→ Problem to work on: This task calls for copying every line in the data below that contains the word "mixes".
──────── The data ────────
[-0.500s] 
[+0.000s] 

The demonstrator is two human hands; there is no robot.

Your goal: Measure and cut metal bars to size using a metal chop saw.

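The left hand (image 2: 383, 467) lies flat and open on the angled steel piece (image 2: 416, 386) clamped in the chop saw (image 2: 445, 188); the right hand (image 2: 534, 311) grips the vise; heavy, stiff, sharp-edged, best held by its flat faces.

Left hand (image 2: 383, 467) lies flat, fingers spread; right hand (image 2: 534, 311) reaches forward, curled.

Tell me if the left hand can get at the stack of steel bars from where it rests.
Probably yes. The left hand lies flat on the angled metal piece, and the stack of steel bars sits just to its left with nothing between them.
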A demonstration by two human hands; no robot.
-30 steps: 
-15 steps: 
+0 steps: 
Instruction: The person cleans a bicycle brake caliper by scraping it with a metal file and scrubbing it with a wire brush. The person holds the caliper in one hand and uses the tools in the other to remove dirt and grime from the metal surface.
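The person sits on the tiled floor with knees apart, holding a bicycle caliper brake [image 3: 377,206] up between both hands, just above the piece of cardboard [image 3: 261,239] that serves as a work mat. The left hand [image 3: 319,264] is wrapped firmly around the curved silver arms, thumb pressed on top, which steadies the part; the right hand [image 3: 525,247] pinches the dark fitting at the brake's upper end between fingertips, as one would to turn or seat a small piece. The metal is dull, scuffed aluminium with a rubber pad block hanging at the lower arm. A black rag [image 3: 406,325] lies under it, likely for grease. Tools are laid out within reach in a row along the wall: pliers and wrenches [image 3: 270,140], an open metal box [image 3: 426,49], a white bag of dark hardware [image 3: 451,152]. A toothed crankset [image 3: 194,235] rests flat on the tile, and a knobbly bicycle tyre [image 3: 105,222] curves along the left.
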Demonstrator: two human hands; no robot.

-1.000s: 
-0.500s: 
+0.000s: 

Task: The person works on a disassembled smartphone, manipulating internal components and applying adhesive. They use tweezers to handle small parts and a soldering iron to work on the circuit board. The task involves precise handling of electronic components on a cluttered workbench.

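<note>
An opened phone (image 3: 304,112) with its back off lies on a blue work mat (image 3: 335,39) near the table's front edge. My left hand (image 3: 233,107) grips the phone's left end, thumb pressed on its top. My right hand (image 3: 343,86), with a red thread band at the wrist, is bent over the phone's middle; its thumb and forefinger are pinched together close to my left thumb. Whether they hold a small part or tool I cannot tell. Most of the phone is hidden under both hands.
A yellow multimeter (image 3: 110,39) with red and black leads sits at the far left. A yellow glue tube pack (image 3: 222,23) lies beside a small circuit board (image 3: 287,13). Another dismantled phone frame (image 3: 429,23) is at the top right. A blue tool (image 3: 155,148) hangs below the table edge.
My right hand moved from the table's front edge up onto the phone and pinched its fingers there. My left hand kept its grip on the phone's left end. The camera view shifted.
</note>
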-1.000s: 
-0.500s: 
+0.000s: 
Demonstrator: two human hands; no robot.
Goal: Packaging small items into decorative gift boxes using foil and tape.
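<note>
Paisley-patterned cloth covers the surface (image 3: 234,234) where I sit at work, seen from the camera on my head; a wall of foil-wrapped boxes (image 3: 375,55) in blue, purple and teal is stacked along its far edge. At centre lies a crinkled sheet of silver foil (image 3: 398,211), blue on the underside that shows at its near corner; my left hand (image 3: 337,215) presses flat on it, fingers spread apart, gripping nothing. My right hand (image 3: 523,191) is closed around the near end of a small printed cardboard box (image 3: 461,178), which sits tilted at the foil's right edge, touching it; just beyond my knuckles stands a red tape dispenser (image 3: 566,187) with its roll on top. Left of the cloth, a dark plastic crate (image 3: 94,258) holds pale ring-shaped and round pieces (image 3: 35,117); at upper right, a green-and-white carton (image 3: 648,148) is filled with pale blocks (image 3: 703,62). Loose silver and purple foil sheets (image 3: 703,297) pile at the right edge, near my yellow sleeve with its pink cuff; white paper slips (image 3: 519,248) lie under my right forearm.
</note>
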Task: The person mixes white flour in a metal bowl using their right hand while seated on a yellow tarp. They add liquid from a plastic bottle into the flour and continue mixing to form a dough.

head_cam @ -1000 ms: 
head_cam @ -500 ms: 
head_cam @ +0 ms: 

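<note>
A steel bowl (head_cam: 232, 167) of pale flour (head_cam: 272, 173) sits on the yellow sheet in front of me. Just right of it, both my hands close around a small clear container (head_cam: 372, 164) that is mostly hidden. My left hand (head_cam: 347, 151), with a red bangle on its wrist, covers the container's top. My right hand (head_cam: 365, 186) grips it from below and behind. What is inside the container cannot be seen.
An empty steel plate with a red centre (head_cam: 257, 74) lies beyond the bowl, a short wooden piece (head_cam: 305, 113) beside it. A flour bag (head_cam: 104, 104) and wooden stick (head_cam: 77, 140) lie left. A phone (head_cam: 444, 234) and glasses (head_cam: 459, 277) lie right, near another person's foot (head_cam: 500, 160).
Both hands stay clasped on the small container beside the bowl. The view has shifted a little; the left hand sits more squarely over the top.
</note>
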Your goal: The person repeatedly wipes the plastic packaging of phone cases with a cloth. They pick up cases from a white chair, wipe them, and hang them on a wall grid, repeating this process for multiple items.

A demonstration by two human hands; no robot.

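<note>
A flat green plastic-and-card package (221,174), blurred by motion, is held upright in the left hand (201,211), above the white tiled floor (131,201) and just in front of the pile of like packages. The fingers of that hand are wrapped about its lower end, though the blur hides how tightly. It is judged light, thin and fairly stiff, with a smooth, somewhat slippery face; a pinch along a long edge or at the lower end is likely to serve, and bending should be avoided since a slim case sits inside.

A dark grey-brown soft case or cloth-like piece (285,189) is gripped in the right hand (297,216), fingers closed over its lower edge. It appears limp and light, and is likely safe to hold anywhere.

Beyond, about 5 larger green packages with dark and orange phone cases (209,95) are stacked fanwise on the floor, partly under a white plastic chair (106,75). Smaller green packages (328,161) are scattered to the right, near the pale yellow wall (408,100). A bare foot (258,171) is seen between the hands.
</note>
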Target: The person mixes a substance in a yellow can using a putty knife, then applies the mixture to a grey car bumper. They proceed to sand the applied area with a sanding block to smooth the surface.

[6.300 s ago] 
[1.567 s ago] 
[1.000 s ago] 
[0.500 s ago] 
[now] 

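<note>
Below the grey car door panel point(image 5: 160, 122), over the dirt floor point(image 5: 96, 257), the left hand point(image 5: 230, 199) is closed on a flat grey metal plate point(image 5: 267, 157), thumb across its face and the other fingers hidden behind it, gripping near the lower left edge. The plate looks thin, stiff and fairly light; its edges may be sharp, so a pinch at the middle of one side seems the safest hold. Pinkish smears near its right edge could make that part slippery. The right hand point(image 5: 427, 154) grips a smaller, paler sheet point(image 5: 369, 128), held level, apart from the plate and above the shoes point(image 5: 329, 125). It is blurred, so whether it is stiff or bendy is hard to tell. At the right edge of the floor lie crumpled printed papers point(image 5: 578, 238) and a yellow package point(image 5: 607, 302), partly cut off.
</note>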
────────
→ Response to the task:
Task: The person mixes white flour in a metal bowl using their right hand while seated on a yellow tarp. They add liquid from a plastic bottle into the flour and continue mixing to form a dough.
Target: The person mixes a substance in a yellow can using a putty knife, then applies the mixture to a grey car bumper. They proceed to sand the applied area with a sanding block to smooth the surface.

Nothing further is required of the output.